REQUIREMENT — The output should match the data below line for line.

----------------------------------------

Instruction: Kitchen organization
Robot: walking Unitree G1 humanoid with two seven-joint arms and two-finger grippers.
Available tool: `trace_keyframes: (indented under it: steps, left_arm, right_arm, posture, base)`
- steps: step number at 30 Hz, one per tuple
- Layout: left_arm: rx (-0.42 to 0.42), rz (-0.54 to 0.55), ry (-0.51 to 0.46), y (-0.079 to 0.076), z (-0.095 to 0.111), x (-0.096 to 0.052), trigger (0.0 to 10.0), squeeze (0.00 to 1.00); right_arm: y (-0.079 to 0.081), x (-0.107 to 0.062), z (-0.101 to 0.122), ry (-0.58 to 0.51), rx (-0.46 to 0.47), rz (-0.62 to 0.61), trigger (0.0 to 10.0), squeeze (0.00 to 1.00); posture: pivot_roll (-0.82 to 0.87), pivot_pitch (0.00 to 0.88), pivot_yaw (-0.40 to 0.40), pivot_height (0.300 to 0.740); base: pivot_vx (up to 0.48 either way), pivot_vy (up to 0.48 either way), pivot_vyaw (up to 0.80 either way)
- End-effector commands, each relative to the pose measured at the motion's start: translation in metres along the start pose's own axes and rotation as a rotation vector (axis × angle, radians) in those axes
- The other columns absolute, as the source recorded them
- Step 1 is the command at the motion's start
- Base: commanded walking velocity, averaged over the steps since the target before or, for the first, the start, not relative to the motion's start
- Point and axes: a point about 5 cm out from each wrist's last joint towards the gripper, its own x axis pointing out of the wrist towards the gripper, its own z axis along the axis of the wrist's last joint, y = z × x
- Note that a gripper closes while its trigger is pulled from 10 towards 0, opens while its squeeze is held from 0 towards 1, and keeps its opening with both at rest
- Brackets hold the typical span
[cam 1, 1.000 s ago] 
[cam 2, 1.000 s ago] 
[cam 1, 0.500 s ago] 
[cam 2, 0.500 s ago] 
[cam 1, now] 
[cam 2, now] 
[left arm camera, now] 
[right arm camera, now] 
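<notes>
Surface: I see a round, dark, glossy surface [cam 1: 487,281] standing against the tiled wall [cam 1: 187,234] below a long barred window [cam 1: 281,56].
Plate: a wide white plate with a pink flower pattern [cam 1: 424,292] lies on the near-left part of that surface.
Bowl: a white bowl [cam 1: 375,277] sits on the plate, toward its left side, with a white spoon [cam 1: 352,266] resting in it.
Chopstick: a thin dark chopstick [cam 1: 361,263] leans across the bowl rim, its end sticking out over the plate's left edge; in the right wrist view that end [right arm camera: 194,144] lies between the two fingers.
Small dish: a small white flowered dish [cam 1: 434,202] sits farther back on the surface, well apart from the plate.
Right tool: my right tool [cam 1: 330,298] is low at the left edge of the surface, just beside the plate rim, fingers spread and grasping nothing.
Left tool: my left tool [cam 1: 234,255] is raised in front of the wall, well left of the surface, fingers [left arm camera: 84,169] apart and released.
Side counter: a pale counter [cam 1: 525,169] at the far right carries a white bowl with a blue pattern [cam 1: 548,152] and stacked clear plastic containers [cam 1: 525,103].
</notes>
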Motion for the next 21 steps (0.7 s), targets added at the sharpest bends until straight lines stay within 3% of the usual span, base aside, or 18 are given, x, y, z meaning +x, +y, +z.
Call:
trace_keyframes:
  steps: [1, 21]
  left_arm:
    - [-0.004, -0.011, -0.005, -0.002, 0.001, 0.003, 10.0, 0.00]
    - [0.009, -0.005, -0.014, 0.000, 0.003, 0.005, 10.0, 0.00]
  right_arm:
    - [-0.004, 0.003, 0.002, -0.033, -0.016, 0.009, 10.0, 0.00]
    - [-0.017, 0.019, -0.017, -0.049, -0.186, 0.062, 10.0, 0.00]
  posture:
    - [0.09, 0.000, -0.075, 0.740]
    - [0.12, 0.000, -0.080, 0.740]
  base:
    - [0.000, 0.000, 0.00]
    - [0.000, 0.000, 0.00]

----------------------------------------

FINISHED TASK —
Instruction: Kitchen organization
Robot: walking Unitree G1 humanoid with two seven-joint arms and two-finger grippers.
Available tool: `trace_keyframes: (indented under it: steps, left_arm, right_arm, posture, base)`
- steps: step number at 30 Hz, one per tuple
- Layout: left_arm: rx (-0.42 to 0.42), rz (-0.54 to 0.55), ry (-0.51 to 0.46), y (-0.079 to 0.076), z (-0.095 to 0.111), x (-0.096 to 0.052), trigger (0.0 to 10.0), squeeze (0.00 to 1.00); right_arm: y (-0.079 to 0.081), x (-0.107 to 0.062), z (-0.101 to 0.122), ry (-0.58 to 0.51), rx (-0.46 to 0.47), rz (-0.62 to 0.61), trigger (0.0 to 10.0), squeeze (0.00 to 1.00); posture: pivot_roll (-0.82 to 0.87), pivot_pitch (0.00 to 0.88), pivot_yaw (-0.40 to 0.40), pivot_height (0.300 to 0.740); base: pivot_vx (up to 0.48 either way), pivot_vy (up to 0.48 either way), pivot_vyaw (up to 0.80 either way)
- End-effector commands, each relative to the pose measured at the motion's start: translation in metres along the start pose's own axes and rotation as a rotation vector (axis × angle, radians) in those axes
- The other columns absolute, as the source recorded them
- Step 1 is the command at the motion's start
- Base: commanded walking velocity, averaged over the steps since the target before or, for the first, the start, not relative to the motion's start
- Point and axes: a point about 5 cm out from each wrist's last joint towards the gripper, its own x axis pointing out of the wrist towards the gripper, its own z axis along the axis of the wrist's last joint, y = z × x
- Note that a gripper closes while its trigger is pulled from 10 towards 0, opens while its squeeze is held from 0 towards 1, and keeps its opening with both at rest
- Brackets hold the typical span
[cam 1, 1.000 s ago] 
[cam 2, 1.000 s ago] 
[cam 1, 0.500 s ago] 
[cam 2, 0.500 s ago] 
[cam 1, now] 
[cam 2, now] 
[left arm camera, now] 
[right arm camera, now] 
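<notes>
Surface: I see a round, dark, glossy surface [cam 1: 487,281] standing against the tiled wall [cam 1: 187,234] below a long barred window [cam 1: 281,56].
Plate: a wide white plate with a pink flower pattern [cam 1: 424,292] lies on the near-left part of that surface.
Bowl: a white bowl [cam 1: 375,277] sits on the plate, toward its left side, with a white spoon [cam 1: 352,266] resting in it.
Chopstick: a thin dark chopstick [cam 1: 361,263] leans across the bowl rim, its end sticking out over the plate's left edge; in the right wrist view that end [right arm camera: 194,144] lies between the two fingers.
Small dish: a small white flowered dish [cam 1: 434,202] sits farther back on the surface, well apart from the plate.
Right tool: my right tool [cam 1: 330,298] is low at the left edge of the surface, just beside the plate rim, fingers spread and grasping nothing.
Left tool: my left tool [cam 1: 234,255] is raised in front of the wall, well left of the surface, fingers [left arm camera: 84,169] apart and released.
Side counter: a pale counter [cam 1: 525,169] at the far right carries a white bowl with a blue pattern [cam 1: 548,152] and stacked clear plastic containers [cam 1: 525,103].
</notes>
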Motion for the next 21 steps (0.7 s), targets added at the sharpest bends until straight lines stay within 3% of the usual span, base aside, or 18 are given, x, y, z meaning +x, +y, +z.
Call:
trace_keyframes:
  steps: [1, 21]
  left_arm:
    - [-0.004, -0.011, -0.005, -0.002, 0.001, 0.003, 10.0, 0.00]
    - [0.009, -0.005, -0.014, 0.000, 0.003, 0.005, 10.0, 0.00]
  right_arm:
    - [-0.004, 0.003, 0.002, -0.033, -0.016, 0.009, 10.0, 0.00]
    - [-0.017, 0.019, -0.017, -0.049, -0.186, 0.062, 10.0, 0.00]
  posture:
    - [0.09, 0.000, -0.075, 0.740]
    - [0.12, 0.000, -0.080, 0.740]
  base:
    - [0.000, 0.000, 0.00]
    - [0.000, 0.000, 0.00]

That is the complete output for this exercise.